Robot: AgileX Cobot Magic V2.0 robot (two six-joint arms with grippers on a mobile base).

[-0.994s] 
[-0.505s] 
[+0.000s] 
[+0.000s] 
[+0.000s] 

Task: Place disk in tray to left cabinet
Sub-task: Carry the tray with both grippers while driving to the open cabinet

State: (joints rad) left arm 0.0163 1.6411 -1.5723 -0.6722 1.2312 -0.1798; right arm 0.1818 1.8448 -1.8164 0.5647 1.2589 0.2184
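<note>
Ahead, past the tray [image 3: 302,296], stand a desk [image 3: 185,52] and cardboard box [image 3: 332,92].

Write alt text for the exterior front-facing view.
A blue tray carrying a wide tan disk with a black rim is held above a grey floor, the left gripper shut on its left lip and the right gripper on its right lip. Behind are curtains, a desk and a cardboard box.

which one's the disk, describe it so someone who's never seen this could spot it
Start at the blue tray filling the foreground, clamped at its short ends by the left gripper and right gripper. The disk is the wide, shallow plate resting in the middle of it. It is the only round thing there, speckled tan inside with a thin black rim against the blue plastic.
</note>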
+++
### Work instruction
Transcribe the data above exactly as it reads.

### Result of this exercise
Robot: AgileX Cobot Magic V2.0 robot (two six-joint arms with grippers on a mobile base).

[-0.994s] 
[-0.505s] 
[+0.000s] 
[+0.000s] 
[+0.000s] 

Task: Place disk in tray to left cabinet
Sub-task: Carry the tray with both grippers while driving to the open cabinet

State: (joints rad) left arm 0.0163 1.6411 -1.5723 -0.6722 1.2312 -0.1798; right arm 0.1818 1.8448 -1.8164 0.5647 1.2589 0.2184
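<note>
Ahead, past the tray [image 3: 302,296], stand a desk [image 3: 185,52] and cardboard box [image 3: 332,92].

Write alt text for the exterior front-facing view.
A blue tray carrying a wide tan disk with a black rim is held above a grey floor, the left gripper shut on its left lip and the right gripper on its right lip. Behind are curtains, a desk and a cardboard box.

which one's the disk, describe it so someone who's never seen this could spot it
Start at the blue tray filling the foreground, clamped at its short ends by the left gripper and right gripper. The disk is the wide, shallow plate resting in the middle of it. It is the only round thing there, speckled tan inside with a thin black rim against the blue plastic.
</note>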

Nothing else is part of this answer.